La rencontre du Premier ministre Faïez el-Serraj et du général Haftar à La Celle-Saint-Cloud a débouché sur une déclaration conjointe à minima, qui prévoit un cessez-le-feu et la tenue d’élections.

Rencontre interlibyenne : Macron décroche une double signature
Depuis son élection, Emmanuel Macron s’est à plusieurs reprises paré des habits de chef de guerre. Ce mardi, il a tenté d’endosser ceux de faiseur de paix. En réunissant dans une même salle du château de La Celle-Saint-Cloud, Faïez el-Serraj, à la tête du Conseil présidentiel libyen, et Khalifa Haftar, le général qui contrôle la moitié Est du pays, le Président français réussit un beau coup diplomatique. Haftar avait refusé de croiser Serraj au Caire en février. Les deux rivaux s’étaient ensuite rencontrés en mai à Abou Dhabi, mais sans se mettre d’accord sur une déclaration conjointe.

Cette fois-ci, pour la première fois, le Premier ministre reconnu par la communauté internationale et le militaire rebelle à la tête de l’autoproclamée armée nationale libyenne ont signé un document commun. «Nous nous engageons à un cessez-le-feu et à nous abstenir de tout recours à la force armée pour ce qui ne ressort pas strictement de la lutte antiterroriste», dit le texte de la déclaration. Tiendra-t-il sur le terrain ? Jusqu’à présent, les offensives des troupes du général Haftar ont systématiquement été justifiées par une rhétorique antijihadiste…

Les deux hommes rappellent aussi que «la solution à la crise libyenne ne peut être que politique et passe par un processus de réconciliation nationale associant tous les Libyens». Ils s’engagent à «déployer tous les efforts pour intégrer les combattants qui le souhaitent dans les forces régulières et appeler au désarmement, à la démobilisation et à la réintégration des autres dans la vie civile». Ils prennent enfin «l’engagement solennel d’œuvrer pour la tenue des élections présidentielle et parlementaire dès que possible».

Minimal

Voilà pour les grandes lignes, consensuelles, de la déclaration conjointe. Mais il faut surtout remarquer les vides : la réforme du Conseil présidentiel (évoquée par le passé pour inclure Haftar dans un triumvirat), l’autorité du pouvoir civil sur l’armée (que le général refuse obstinément), et la reconnaissance de la légitimité de Faïez el-Serraj par les institutions de l’Est du pays. Trois points de blocage qui n’ont pas été levés.

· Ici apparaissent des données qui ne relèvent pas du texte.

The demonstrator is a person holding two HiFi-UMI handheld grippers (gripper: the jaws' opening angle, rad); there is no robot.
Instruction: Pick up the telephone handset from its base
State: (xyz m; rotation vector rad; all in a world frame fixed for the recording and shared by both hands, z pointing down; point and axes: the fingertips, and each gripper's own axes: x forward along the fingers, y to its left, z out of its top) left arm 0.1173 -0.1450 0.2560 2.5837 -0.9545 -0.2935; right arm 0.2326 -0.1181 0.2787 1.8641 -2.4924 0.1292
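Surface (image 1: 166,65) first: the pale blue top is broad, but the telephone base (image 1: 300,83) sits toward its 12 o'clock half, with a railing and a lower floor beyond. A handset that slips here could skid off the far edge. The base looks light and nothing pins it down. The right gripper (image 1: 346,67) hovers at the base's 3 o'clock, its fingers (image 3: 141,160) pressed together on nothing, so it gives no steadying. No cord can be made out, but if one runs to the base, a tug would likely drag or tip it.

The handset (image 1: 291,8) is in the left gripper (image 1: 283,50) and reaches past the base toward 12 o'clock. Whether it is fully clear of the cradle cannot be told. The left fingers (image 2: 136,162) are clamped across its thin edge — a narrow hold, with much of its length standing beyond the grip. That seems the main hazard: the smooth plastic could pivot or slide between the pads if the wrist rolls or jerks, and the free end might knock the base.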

En réalité, le texte est assez minimal, mais il a le mérite d’exister. Aucun des deux leaders n’a voulu s’engager davantage, de peur d’être incapable de faire accepter les compromis à son propre camp de retour en Libye. C’est particulièrement vrai pour Serraj, qui a conclu un pacte avec des milices de la capitale Tripoli pour assurer la sécurité de son gouvernement. Même la moitié Ouest échappe largement à son contrôle : la puissante ville de Misrata et les brigades islamistes issues de la révolution de 2011 se méfient du Premier ministre, trop enclin selon eux à faire des concessions à Haftar, perçu comme un homme de l’ancien régime.

Le général est sans doute le grand gagnant de la réunion de La Celle-Saint-Cloud. Soutenu militairement par l’Egypte et les Emirats arabes unis, et dans une moindre mesure par la Russie, il est désormais adoubé par la France. Il y a dix-huit mois, il était pourtant considéré comme un obstacle au processus de paix. Mais il s’est progressivement rendu incontournable, notamment par ses conquêtes militaires, marquées par des accusations récurrentes d’exécutions sommaires de prisonniers. Sous Hollande, l’armée française lui a apporté un appui secret au nom de la lutte antiterroriste. Sous Macron, au nom du «pragmatisme» défendu par l’Elysée, Haftar a pu serrer la main du Président.